From Wikipedia, the free encyclopedia

Yellow Back Radio Broke-Down
First edition
AuthorIshmael Reed
CountryUnited States
LanguageEnglish
GenreSatirical Western novel
Published1969 (Doubleday)
Media typePrint (Hardback & Paperback)
Pages177 pp
ISBN0-385-06754-2
OCLC43333542
813/.54 21
LC ClassPS3568.E365 Y4 2000
Preceded byThe Freelance Pallbearers 
Followed byMumbo Jumbo 

Yellow Back Radio Broke-Down is a novel by the African-American writer Ishmael Reed. It is a satirical take on the traditional Western. It is Ishmael Reed's second novel, following The Freelance Pallbearers (1967), and was first published in 1969. It tells the story of the Loop Garoo Kid, an African-American cowboy who practices the religion of Neohoodooism, and describes his struggle against established religion and cultural oppression.

Plot introduction

Yellow Back Radio Broke-Down is a western that spans some three centuries of history and references locations from across the United States landscape. Through the three colorful protagonists, Chief Showcase, a Native American, Drag Gibson, a white land capitalist, and the Loop Garoo Kid, an African-American cowboy, Reed criticizes the hypocrisy of the American Church, the warping of history to degrade the portrayal of African Americans, and ways the "white man" attempts to destroy the "black man".

Explanation of the title

The novel's title summarizes both its literary and cultural messages. "Yellow Back" references the traditionally yellow covers of lurid dime Westerns, while "Radio" references Reed's strategy of writing the book in an oral, broadcast tradition. In a 1974 interview, Reed states that he "based the book on old radio scripts in which the listener constructed the sets with his imagination; that's why 'radio'; also because it's an oral book, a talking book...there's more dialogue than scenery or description."[1] The "broke-down" indicates a deconstruction of the traditional American Western novel.[2] "Yellow Back Radio" can also be seen as symbolic of a media broadcasting traditional American values of capitalism and monotheism. The Loop Garoo Kid, bearing a strange religion from that "strange continent which serves as the subconscious of our planet" (152), uses Neohoodooism to "Break Down" this cultural broadcast.[3]

Plot summary

Yellow Back Radio Broke-Down jumps into the narrative of the main protagonist, Loop Garoo, a black, silver tongued, circus cowboy, who represents the devil to the white men. The circus troupe heads into Yellow Back Radio, a sparsely populated ghost town overtaken by a child population in Indian garb. The circus troupe and the children are massacred by the adults that were chased out by the children, while Loop Garoo escapes with his life and a desire for vengeance. Drag Gibson, a homosexual and influential land-owner who is head of the city, is also introduced.
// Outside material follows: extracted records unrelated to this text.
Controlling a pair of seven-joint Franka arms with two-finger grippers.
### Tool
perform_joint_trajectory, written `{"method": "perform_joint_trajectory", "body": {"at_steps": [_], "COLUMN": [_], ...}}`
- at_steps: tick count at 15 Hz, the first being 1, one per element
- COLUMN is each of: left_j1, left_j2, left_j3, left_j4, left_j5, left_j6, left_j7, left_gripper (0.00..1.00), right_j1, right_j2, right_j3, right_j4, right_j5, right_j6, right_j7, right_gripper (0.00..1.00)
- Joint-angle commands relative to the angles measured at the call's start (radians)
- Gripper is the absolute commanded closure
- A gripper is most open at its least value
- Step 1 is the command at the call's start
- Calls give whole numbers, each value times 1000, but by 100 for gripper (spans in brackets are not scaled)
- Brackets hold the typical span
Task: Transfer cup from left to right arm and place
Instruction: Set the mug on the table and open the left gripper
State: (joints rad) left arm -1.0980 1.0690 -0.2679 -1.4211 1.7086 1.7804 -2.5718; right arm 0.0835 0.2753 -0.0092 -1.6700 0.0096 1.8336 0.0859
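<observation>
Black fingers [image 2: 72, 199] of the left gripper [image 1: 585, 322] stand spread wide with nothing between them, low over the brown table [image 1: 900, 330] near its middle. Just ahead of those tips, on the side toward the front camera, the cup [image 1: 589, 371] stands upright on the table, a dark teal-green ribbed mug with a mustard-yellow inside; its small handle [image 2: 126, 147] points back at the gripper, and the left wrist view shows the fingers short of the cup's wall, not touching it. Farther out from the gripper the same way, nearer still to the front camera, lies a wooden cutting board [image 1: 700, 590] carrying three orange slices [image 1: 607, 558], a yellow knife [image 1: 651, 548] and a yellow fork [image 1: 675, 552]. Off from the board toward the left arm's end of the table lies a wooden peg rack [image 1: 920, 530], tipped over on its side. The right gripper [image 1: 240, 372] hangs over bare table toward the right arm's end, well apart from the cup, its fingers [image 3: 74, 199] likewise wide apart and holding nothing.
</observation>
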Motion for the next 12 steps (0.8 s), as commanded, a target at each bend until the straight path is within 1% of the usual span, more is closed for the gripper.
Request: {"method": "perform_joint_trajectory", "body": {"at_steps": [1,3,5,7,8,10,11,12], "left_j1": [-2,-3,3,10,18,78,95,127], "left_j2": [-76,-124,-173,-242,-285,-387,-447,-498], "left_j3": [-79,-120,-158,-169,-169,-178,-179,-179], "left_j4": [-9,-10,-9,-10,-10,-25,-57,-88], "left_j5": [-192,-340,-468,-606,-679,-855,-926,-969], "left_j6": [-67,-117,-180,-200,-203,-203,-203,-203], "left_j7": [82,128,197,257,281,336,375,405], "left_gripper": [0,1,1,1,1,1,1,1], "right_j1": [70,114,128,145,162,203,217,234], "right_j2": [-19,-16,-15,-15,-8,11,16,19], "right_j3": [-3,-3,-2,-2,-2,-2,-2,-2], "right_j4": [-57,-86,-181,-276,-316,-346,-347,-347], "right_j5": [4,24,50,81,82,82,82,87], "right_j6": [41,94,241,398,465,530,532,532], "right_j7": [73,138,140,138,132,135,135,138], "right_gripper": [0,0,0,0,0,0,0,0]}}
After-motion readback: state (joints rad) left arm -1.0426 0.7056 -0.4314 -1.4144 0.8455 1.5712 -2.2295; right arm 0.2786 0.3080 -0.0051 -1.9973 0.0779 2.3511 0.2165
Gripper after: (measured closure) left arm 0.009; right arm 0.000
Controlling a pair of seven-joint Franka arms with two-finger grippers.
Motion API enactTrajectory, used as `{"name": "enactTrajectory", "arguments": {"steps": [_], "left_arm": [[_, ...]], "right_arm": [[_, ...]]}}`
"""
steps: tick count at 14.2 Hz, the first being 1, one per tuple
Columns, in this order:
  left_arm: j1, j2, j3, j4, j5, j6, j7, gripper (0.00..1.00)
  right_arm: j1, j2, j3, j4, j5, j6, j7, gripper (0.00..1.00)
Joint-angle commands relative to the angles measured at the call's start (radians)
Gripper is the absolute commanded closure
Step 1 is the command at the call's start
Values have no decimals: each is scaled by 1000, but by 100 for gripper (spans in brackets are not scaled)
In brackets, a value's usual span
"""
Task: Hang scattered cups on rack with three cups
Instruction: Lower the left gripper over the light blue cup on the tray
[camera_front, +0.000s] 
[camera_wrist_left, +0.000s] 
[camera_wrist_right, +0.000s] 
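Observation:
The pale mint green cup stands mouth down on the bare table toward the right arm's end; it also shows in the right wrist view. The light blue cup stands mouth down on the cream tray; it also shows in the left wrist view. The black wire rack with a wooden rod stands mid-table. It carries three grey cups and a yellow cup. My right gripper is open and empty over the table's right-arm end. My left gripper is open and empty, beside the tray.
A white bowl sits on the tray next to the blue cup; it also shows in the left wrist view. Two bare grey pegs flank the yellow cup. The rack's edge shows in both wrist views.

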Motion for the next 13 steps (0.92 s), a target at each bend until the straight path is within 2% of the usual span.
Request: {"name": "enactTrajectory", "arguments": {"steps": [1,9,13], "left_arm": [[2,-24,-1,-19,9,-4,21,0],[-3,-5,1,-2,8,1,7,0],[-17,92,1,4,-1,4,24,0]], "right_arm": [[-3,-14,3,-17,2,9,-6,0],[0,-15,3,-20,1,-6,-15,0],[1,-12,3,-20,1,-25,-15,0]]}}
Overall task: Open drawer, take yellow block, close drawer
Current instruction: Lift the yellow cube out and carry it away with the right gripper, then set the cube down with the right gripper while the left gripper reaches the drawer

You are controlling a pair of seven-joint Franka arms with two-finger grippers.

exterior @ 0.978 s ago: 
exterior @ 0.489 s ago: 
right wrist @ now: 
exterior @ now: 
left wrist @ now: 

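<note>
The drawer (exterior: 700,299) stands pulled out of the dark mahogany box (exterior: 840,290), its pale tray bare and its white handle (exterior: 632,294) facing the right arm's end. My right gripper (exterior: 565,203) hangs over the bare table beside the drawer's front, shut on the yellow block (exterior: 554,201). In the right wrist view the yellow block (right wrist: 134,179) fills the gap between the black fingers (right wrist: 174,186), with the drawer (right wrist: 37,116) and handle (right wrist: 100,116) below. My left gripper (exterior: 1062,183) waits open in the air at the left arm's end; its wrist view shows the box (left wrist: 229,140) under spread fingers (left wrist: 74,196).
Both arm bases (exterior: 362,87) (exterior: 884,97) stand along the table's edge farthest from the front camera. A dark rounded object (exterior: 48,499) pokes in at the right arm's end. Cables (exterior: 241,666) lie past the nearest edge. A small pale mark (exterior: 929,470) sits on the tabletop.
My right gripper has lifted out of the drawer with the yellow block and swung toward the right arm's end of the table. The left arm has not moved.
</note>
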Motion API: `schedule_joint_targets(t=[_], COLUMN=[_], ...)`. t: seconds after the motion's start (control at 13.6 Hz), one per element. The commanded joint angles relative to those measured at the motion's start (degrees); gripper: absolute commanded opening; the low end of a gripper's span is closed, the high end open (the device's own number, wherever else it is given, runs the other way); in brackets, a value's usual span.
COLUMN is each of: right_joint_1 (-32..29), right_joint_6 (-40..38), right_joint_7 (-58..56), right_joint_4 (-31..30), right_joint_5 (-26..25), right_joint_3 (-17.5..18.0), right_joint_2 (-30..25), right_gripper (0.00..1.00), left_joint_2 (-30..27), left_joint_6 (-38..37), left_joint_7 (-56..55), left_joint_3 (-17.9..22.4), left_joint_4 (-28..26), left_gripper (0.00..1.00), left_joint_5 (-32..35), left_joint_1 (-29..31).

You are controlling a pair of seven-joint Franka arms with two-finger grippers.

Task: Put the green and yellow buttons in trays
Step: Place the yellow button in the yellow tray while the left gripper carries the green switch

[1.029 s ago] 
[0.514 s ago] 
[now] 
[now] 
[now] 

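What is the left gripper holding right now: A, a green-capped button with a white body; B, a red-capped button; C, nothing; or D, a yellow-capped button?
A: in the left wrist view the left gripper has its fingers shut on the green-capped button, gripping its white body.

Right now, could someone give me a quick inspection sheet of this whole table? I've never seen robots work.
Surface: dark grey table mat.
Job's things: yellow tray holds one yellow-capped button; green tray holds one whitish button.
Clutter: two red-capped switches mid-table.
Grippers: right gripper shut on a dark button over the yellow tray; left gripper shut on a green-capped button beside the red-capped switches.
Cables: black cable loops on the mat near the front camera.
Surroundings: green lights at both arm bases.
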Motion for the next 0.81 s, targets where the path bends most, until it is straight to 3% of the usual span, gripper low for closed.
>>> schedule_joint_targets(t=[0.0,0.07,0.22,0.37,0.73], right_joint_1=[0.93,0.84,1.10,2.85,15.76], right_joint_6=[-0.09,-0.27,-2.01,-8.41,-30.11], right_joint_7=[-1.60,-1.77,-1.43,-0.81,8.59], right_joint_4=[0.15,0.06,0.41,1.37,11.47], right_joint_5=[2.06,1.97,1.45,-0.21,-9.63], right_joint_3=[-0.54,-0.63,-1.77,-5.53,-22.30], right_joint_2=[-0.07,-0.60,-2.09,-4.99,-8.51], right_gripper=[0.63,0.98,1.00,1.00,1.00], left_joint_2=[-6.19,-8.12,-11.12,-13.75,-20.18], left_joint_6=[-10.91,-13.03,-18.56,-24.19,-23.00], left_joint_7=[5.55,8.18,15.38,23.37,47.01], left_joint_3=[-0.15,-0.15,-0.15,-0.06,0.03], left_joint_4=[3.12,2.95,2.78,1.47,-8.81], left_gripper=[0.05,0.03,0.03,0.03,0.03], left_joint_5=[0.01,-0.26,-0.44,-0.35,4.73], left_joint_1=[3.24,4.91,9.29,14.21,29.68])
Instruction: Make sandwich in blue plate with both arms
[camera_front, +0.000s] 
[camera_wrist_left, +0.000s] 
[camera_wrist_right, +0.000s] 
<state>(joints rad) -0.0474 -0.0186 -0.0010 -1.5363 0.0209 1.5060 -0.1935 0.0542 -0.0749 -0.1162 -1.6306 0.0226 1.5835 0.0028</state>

As Drag deals with the problems from a deteriorating city, Loop Garoo is saved from being eaten by wild animals by Chief Showcase, a Native American who fights his oppressors through suave and underhanded means. Loop begins his Hoodoo curses on Drag, giving him the retroactive itch and other inconveniences, as the conflict builds.

Drag murders his sixth wife and orders his seventh through the mail-order service. Her name is Mustache Sal, a nymphomaniac who seeks to murder Drag to inherit his vast fortunes. She proceeds to have sex with just about every main and minor male character, showing a complete lack of discrimination. As Drag continues into a progressively more deteriorating state of mind because of the uncontrollable loss of power and influence around him, Loop Garoo continues to gain influence through his appearance in town, soundly whipping the marshal and pushing the Preacher into the brink of insanity.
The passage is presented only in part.